Nairobi/Brussels, 15 November 2006 – Friends of the Earth Europe today urged the European Union to inject urgency into negotiations on future action to fight climate change, as ministers from 165 countries arrived in the Kenyan capital Nairobi for the last days of the UN climate talks. Governments are discussing new action after 2012, when the first phase of the Kyoto climate change treaty expires. [1]
Jan Kowalzig, climate campaigner at Friends of the Earth Europe, said:
“Despite ten days of talking at the UN climate conference in Nairobi, negotiators seem to miss the point. The world cannot wait. The climate is changing and the impacts of this will get worse and worse. Now the Ministers have arrived, they must break the deadlock and put the world back on track to agree far quicker and more drastic cuts in heat-trapping greenhouse gases.”
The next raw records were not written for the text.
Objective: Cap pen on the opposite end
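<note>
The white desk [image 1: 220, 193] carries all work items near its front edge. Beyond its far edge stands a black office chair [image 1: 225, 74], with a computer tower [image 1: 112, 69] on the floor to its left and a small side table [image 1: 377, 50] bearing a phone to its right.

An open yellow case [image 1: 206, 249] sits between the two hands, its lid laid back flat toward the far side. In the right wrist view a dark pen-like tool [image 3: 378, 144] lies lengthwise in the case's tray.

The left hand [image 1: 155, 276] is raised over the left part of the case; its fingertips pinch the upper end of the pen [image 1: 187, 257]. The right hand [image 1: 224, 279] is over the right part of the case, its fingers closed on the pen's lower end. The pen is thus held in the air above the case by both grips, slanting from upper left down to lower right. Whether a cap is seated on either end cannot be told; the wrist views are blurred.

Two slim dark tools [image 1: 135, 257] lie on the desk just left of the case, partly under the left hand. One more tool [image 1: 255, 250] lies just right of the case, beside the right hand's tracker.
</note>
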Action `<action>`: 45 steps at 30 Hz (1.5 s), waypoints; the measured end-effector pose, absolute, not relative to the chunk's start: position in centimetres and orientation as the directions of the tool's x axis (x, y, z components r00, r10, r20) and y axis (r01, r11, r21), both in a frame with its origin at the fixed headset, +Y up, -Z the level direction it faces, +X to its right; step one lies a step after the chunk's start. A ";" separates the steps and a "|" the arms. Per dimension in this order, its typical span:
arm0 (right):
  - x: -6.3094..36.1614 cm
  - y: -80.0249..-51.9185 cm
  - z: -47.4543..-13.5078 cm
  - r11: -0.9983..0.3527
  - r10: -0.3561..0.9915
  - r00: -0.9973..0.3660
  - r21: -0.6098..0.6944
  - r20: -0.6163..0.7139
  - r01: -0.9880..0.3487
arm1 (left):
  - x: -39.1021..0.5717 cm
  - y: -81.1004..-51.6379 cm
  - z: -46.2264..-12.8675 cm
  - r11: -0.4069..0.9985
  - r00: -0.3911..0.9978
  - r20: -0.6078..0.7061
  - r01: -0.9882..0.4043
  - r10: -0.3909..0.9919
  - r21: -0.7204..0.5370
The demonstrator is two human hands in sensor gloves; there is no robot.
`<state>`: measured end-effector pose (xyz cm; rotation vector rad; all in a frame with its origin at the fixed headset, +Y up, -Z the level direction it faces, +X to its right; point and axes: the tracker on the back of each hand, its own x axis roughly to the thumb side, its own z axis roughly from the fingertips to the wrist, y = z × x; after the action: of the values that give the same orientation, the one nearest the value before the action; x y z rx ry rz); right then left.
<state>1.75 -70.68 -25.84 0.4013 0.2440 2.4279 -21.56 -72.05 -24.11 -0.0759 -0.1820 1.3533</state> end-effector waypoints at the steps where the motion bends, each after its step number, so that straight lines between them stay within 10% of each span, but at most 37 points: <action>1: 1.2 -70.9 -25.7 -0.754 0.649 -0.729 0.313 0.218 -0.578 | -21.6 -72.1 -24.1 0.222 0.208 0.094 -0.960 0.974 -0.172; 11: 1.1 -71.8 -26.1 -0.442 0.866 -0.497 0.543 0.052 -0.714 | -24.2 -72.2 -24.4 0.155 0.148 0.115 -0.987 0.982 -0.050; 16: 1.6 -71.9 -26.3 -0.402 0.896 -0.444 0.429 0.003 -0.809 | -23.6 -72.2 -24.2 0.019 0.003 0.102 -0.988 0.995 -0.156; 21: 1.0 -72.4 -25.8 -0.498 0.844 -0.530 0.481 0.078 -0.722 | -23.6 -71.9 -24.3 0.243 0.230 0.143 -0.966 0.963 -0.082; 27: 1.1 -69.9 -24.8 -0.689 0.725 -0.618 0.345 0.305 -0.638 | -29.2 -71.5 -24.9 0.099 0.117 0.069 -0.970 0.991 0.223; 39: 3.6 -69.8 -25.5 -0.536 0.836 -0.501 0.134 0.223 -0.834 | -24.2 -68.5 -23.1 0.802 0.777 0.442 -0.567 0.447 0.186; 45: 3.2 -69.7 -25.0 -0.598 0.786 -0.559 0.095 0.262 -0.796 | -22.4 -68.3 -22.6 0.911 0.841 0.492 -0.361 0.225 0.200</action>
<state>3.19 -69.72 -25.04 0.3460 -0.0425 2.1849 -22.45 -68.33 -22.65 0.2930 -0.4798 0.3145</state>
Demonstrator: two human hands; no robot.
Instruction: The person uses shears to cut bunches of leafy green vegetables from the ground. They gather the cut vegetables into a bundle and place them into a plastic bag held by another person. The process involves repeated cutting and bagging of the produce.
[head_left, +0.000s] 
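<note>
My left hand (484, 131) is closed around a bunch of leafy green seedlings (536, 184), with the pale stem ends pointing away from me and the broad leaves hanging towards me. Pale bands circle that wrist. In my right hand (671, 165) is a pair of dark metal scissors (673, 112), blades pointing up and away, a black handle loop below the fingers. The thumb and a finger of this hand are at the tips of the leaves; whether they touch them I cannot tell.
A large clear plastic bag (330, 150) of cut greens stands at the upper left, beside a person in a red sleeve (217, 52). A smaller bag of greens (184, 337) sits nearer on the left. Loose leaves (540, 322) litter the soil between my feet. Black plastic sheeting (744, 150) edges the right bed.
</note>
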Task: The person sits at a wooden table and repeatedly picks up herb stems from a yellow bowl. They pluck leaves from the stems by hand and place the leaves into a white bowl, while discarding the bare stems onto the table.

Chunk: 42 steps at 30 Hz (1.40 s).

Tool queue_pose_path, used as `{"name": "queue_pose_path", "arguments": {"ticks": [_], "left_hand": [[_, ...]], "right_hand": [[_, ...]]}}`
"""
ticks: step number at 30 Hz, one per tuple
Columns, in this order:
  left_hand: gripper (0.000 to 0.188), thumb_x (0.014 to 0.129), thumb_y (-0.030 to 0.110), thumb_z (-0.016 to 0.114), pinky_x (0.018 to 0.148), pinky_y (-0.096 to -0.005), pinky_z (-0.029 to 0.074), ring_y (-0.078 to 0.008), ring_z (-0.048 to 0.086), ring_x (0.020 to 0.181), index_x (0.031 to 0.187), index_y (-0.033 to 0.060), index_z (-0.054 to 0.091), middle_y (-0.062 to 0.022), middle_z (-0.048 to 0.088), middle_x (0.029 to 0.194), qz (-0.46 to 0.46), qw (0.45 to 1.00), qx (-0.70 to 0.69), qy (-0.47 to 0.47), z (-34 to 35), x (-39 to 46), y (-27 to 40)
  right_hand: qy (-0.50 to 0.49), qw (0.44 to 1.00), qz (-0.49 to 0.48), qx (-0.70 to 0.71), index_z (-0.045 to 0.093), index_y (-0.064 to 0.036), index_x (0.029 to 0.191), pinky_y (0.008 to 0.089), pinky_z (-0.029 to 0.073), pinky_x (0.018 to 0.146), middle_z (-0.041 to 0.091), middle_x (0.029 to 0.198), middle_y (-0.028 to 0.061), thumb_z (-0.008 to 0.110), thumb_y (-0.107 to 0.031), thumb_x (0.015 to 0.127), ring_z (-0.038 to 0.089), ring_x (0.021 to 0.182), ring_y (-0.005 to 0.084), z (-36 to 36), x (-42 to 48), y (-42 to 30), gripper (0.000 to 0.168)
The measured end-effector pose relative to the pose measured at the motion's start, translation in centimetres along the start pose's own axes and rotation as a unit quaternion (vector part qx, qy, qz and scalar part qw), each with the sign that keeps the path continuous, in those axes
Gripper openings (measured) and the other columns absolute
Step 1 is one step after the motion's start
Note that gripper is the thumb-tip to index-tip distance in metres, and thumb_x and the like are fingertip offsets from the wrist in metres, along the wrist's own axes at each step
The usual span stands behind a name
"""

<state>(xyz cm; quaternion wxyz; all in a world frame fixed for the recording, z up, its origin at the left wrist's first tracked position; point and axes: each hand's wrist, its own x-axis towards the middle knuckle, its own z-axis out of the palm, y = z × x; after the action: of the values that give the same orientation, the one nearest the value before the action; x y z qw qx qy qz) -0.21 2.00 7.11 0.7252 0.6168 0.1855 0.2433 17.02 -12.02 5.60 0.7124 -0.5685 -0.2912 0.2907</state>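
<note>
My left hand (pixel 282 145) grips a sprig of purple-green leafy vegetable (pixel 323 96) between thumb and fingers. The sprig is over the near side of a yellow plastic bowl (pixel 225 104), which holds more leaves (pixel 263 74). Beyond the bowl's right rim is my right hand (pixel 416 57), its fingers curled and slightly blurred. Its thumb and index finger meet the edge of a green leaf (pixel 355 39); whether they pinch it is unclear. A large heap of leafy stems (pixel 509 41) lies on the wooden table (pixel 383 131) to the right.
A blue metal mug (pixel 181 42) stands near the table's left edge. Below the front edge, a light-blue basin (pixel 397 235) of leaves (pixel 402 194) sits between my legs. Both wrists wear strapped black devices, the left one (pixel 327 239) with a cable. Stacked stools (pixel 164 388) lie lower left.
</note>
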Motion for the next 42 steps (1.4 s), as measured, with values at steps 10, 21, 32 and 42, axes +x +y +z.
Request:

Friends of the Earth Europe called on the EU to maintain momentum from last year’s talks in Montreal, when there was broad consensus about the need for new action in a future climate regime. But now, governments are at an impasse, with opposing views on when and how to negotiate.
Industrialised countries are unwilling to move ahead without discussing the long-term goal to limit climate change and the implications for emission levels in the rapidly developing countries like China or Brazil, while the latter block progress because they fear such discussions could lead to calls for Kyoto-style mandatory reductions, hampering their development prospects.
“Governments must use the remaining three days of the UN climate talks to agree a future climate roadmap that will lead to a negotiation mandate at the next UN climate conference in 2007. Delaying this any further could result in a dangerous gap between the first and second commitment periods of the Kyoto Protocol. Such a gap would seriously undermine investment security for clean energy industries like renewable energy,” Mr Kowalzig said. [2]
There is no time to lose. Last month, a ground-breaking report commissioned by the UK government showed that if significant global action is not taken rapidly, climate change could push the world into the worst recession in recent history, comparable to the downturn of the great depression and two world wars. [3]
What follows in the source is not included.